Le plus souvent, l’animal est enterré dans le jardin de ses propriétaires. Cette possibilité est prévue dans les règlements sanitaires départementaux, et peut donc varier. Les dispositions habituelles prévoient un enfouissement à plus de trente-cinq mètres des habitations, des puits et des sources.
Originale, surprenante, voire risible pour certains, la conservation de l’animal sous forme naturalisée est une autre option envisageable. La technique est habituellement réservée aux trophées de chasse. Mais les taxidermistes sont régulièrement sollicités pour traiter des animaux familiers. Cela n’est pas interdit, contrairement à l’empaillage des espèces protégées (sauf désormais ceux nés en captivité). D’après Gérard Paquet, président du Syndicat des naturalistes taxidermistes(3), cette demande a doublé en vingt ans et représente en moyenne 5 % de l’activité d’un professionnel en province (elle est supérieure dans les grandes agglomérations, particulièrement à Paris). Mais tous les taxidermistes n’acceptent pas de naturaliser un animal de compagnie, car son expression est difficile à reproduire. Apporter une photographie de l’animal de son vivant est d’une grande aide.
Dans tous les cas, gratuit et ouvert à chacun sans restriction d’espèce, le cimetière virtuel est sans doute la solution la plus moderne. Le site www.lecimetiere-animalier.net propose ainsi de publier des photos et des textes, afin « d’honorer la mémoire » d’un animal disparu. Des messages peuvent être déposés, ainsi que des fleurs qui, « comme les vraies, fanent au bout de quelques jours ».
(1) Etude DBM-Marketing effectuée en 2003-2004 auprès de trois cents propriétaires de chiens et de chats.
(2) www.orsia.fr
(3) Les coordonnées des taxidermistes adhérents au syndicat sont disponibles sur www.taxidermistes.com
La réglementation concernant le devenir des cadavres d’animaux de compagnie s’éparpille dans plusieurs textes, dont quatre majeurs.
• Règlement européen n° 1774/2002 du 3 octobre 2002 établissant des règles sanitaires applicables aux sous-produits animaux non destinés à la consommation humaine. Il fixe notamment les normes à respecter pour la collecte, le transport, le stockage, la manipulation et le traitement des cadavres d’animaux. Les modalités d’agrément des usines d’incinération sont aussi développées, incluant la possible crémation des animaux domestiques.

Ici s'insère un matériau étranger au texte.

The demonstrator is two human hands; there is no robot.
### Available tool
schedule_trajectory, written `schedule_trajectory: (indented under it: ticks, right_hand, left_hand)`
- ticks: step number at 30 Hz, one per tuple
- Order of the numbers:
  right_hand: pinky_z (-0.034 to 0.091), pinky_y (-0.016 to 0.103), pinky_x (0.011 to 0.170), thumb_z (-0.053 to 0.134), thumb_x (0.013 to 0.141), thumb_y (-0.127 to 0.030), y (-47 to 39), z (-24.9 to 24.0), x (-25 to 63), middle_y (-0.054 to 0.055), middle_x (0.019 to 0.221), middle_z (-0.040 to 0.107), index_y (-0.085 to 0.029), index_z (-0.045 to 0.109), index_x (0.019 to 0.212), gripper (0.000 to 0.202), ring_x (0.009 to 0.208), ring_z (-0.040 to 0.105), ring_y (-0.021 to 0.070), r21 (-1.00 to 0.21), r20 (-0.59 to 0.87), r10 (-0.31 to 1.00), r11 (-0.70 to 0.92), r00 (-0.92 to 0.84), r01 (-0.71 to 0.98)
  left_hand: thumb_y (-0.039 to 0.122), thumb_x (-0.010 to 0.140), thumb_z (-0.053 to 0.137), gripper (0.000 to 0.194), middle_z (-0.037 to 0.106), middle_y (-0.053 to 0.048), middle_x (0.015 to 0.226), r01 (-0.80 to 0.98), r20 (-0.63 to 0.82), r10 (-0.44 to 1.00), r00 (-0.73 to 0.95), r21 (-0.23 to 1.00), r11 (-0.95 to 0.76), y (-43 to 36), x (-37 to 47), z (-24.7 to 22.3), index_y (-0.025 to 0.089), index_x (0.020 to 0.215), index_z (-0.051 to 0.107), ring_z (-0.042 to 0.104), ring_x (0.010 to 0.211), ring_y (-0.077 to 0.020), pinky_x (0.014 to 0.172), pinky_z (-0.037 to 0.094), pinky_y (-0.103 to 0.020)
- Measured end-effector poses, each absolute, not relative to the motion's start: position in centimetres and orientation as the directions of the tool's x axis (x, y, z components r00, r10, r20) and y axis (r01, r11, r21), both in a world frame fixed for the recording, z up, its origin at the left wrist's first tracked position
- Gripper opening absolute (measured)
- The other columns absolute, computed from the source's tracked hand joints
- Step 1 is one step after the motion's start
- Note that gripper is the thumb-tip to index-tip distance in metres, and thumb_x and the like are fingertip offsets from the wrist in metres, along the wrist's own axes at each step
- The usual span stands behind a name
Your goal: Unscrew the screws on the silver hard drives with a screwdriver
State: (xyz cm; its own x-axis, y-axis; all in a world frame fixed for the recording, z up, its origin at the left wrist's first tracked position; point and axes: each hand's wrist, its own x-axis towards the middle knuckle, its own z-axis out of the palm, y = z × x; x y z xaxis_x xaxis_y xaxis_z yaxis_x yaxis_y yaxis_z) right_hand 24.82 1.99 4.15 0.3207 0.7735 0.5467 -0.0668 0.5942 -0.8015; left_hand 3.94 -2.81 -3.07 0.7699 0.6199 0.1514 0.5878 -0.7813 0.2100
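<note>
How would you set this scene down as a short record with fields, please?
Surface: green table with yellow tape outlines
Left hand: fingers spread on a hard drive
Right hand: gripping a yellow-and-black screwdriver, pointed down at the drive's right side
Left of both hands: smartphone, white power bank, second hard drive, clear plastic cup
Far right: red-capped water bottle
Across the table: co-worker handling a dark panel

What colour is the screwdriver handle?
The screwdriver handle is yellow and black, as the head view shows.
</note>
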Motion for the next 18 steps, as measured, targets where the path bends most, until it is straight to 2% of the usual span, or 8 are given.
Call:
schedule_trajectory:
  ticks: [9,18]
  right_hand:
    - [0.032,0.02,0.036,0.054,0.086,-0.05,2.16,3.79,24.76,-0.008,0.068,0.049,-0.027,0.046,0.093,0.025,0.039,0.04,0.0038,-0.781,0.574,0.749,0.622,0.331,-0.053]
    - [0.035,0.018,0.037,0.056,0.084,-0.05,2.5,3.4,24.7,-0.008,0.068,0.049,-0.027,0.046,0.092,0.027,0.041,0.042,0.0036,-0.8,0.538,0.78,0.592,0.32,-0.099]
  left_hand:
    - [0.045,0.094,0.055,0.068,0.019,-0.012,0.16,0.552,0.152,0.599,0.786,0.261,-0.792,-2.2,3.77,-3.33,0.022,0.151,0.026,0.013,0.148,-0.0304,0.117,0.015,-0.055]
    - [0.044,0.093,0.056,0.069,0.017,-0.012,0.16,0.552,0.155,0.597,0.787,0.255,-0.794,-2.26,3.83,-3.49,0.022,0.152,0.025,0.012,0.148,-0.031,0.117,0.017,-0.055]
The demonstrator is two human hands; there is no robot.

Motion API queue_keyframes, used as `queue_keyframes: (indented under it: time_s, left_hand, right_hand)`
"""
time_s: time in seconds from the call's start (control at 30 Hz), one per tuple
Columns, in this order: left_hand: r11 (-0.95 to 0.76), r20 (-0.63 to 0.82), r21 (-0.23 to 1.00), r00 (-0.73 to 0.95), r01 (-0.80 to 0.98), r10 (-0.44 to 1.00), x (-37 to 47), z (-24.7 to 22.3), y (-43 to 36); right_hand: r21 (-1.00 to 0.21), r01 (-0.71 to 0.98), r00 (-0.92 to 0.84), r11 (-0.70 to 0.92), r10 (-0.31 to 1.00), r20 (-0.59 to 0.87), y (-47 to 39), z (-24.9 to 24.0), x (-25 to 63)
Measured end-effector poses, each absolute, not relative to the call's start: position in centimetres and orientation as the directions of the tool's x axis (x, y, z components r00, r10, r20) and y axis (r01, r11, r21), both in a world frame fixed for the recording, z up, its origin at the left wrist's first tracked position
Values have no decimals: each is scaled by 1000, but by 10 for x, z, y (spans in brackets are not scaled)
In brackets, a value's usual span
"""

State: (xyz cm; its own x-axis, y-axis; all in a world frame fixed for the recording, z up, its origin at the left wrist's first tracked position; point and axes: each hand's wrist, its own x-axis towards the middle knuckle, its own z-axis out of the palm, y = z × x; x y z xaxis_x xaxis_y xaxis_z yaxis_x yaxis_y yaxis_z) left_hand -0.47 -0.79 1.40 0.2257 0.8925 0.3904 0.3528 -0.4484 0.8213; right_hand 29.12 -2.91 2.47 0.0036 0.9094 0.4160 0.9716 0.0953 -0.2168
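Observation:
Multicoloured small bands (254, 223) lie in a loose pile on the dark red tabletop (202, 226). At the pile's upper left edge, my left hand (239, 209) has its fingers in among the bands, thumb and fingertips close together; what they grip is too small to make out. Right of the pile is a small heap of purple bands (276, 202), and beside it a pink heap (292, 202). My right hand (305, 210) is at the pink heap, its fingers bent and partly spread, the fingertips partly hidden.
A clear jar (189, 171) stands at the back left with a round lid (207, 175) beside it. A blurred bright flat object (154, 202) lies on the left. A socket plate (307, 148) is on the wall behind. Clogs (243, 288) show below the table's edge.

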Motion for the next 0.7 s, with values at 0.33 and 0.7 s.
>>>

• Arrêté du 4 mai 1992 relatif aux centres d’incinération de cadavres d’animaux de compagnie.
• Décret n° 2005-1220 du 28 septembre 2005 pris pour l’application de l’article L. 226-1 du Code rural, qui restreint le service public d’équarrissage à compter de janvier 2006 et en exclut (sauf exceptions) les animaux de compagnie. Plus globalement, les articles L. 226-1 à L. 226-9 du Code rural relatifs au devenir des sous-produits animaux et particulièrement aux cadavres.
• Règlements sanitaires départementaux, article 98 sur les « cadavres d’animaux ».
Agnès Faessel• Equarrissage : procédé de transformation des cadavres d’animaux non destinés à l’alimentation humaine, aboutissant à des sous-produits tels que la peau, les os, les graisses, éventuellement valorisables.
• Incinération, crémation : l’incinération est l’action de réduire en cendres. S’agissant de cadavres, la crémation est un terme synonyme.
• Inhumation, enterrement, enfouissement : ces trois noms désignent la mise en terre du cadavre. Le terme inhumation est habituellement réservé aux dépouilles humaines, et élargit l’acte à son accompagnement par les cérémonies d’usage.
• Naturalisation, taxidermie : technique de conservation des animaux. Le verbe empailler semble aujourd’hui impropre, car la paille n’est plus utilisée (il s’agirait plutôt “d’emplastiquer”…).